AMENAGEMENT. Nouvelle étape judiciaire pour le projet d'aménagement d'échangeurs autoroutiers à Saint-Denis, qui doivent faciliter la desserte du village des athlètes durant les Jeux olympiques et paralympiques en 2024. Après une annulation par le juge des référés en mai 2020, cette fois, la Cour administrative d'appel de Paris a validé le projet.

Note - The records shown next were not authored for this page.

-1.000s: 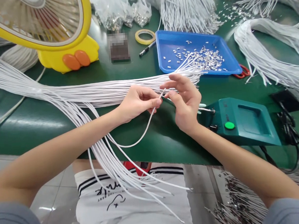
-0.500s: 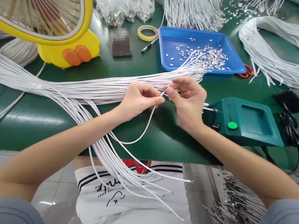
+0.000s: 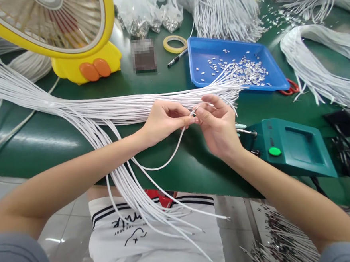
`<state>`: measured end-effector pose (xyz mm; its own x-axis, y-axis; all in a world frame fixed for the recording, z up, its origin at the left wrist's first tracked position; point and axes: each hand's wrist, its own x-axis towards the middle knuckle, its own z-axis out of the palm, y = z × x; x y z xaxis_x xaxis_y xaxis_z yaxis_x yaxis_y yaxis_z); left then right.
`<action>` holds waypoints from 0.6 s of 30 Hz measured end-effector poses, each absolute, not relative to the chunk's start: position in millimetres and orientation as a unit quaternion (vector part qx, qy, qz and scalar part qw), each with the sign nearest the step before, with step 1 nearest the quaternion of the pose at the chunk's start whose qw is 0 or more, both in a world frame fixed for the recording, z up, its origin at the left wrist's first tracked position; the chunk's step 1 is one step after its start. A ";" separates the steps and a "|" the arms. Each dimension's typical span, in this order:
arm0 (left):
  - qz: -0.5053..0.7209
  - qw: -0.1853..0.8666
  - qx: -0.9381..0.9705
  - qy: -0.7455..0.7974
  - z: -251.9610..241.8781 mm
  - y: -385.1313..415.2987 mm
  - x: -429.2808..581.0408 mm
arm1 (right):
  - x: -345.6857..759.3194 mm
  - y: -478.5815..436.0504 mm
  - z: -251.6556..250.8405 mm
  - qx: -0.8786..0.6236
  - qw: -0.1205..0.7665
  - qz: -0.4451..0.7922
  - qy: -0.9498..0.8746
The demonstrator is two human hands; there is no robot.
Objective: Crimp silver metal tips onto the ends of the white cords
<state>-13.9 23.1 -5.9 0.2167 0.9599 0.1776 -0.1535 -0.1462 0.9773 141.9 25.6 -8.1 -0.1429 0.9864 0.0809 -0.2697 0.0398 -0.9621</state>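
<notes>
My left hand point(image 3: 166, 121) pinches a thin white wire point(image 3: 175, 150) between thumb and fingers. Close against it, the fingertips of my right hand point(image 3: 218, 126) are closed on the same wire near its end; the tip itself is hidden by the fingers. From the left hand the wire hangs in a loose curve back to the left. Behind both hands a thick bundle of white wires point(image 3: 116, 107) lies across the table, its ends over the rim of a blue tray point(image 3: 193, 66). The tray has many small metal terminals point(image 3: 250, 70).
A green machine point(image 3: 302, 146) with a green button stands right of my right hand. Yellow tape point(image 3: 175, 44), a pen point(image 3: 177, 58) and red-handled scissors point(image 3: 292, 87) lie around the tray. A yellow fan point(image 3: 86, 65) stands at left. Loose wires point(image 3: 156, 200) hang over the table edge.
My right hand has come closer to the left, and their fingertips now meet at the wire. The bare wire tip seen earlier is covered. The whole view has shifted slightly.
</notes>
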 end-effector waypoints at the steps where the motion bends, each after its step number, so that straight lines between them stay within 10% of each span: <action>1: 0.510 0.551 0.557 0.357 -6.0 23.2 -14.3 | 141.7 24.8 -7.3 -0.374 0.540 0.566 -0.497; 18: 0.472 0.627 0.535 0.312 -7.6 23.8 -18.3 | 146.4 25.8 -9.4 -0.307 0.545 0.514 -0.588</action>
<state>-18.3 23.8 -7.6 0.3597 0.9262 0.1129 -0.2578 -0.0177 0.9660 146.4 25.8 -9.4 -0.2179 0.9201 0.3255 -0.1994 0.2845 -0.9377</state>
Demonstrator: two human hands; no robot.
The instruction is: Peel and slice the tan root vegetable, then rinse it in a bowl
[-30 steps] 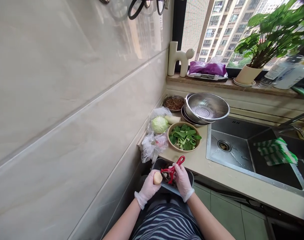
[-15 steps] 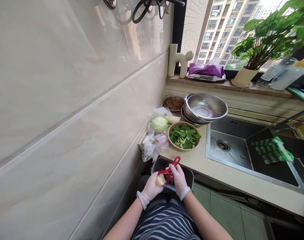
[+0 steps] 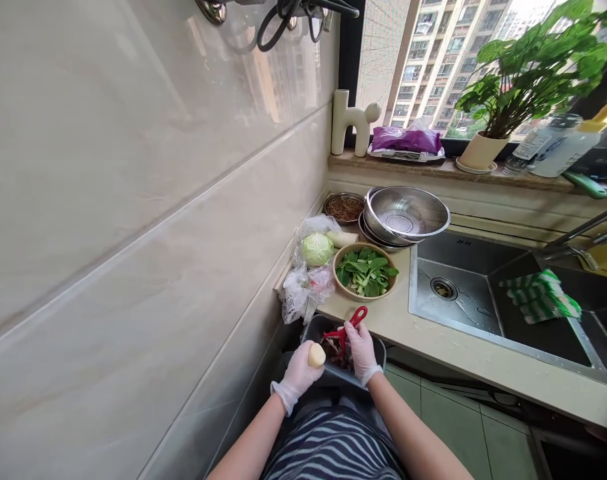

La Cour administrative d'appel de Paris a validé, le 22 octobre 2020, le projet d'aménagement d'échangeurs autoroutiers à Saint-Denis (Seine-Saint-Denis), dont l'un des objectifs est de desservir le village des athlètes des Jeux olympiques et paralympiques de Paris 2024 (JOP 2024). La procédure avait été lancée par des parents d'élèves et riverains.

 

Les 15 requérants (FCPE 93, l'association Vivre à Pleyel et treize autres personnes), avaient saisi la justice en janvier contre un arrêté de la préfecture d'Ile-de-France en date du 22 novembre 2019. Celui-ci concernait la réalisation des travaux de réaménagement des échangeurs au niveau du quartier Pleyel et de Porte de Paris, entre A86 et A1.

 

Une première suspension en mai, avant jugement sur le fond

 

Les requérants estiment que la reconfiguration de ces nœuds routiers met en péril leur santé et celle de quelque 700 enfants scolarisés dans une école primaire du quartier Pleyel, craignant notamment la pollution aux particules fines et dioxyde d'azote à cause de la densification du trafic. Des risques qui auraient été minimisés selon eux lors de l'enquête publique dont le projet a fait l'objet entre mai et juin 2019.

 

En mai 2020, le juge des référés avait suspendu l'arrêté de la préfecture d'Ile-de-France. La Cour administrative d'appel de Paris suspendait donc le projet dans un premier temps, estimant qu'il existait "une erreur manifeste commise dans l'appréciation des conséquences sanitaires négatives du projet et son impact sur la dégradation de la qualité de l'air au niveau des sites sensibles". Mais elle ne se prononçait pas alors sur le fond qui n'avait pas été jugé, ce que fait la décision rendue ce 22 octobre.

 

"Les inconvénients (…) ne peuvent être regardés comme excessifs"

 

Cette fois, donc, la juridiction, compétente pour statuer sur les litiges touchant les opérations d'urbanisme liées aux JOP 2024, a considéré que le recours contre l'arrêté préfectoral paru en novembre 2019 et déclarant les travaux "d'intérêt général", n'était pas fondé. "Eu égard notamment aux avantages socio-économiques du projet et aux mesures prises pour les éviter et les réduire, les inconvénients relevés par les requérants (…) ne peuvent être regardés comme excessifs par rapport à l'intérêt que l'opération présente", a estimé la Cour administrative d'appel dans son arrêt, consulté par l'AFP.

 

"Il y a deux enjeux pour le comité d'organisation. Un enjeu d'efficacité, il faut que l'athlète arrive à l'heure (…). Et un enjeu de sécurité pour les délégations très exposées (Américains, Israéliens, etc.) et donc il ne s'agit pas qu'on ait un convoi qui soit arrêté à un feu rouge", avait expliqué le 15 octobre Nicolas Ferrand, directeur général de la Société de livraison des ouvrages olympiques (Solideo).

 

Une "décision scandaleuse" pour le conseil des requérants

 

La justice a donc suivi les conclusions ministère de la Transition écologique. Celui-ci avait mis en avant plusieurs mesures compensatoires (mur végétal, matériaux dépolluants). "La majorité des établissements sensibles de la zone bénéficieront d'une amélioration" de la qualité de l'air, conclut-elle aussi.

 

"C'est une décision absolument scandaleuse", a réagi auprès de l'AFP Me Coline Robert, un des conseils des quinze requérants, dénonçant des "arguments de mauvaise foi" et "peut-être une pression" pour que "les dossiers de ce type-là passent au nom des JO alors que les conséquences du projet sont manifestes". Les requérants ont deux mois pour décider ou non de se pourvoir devant le Conseil d'État.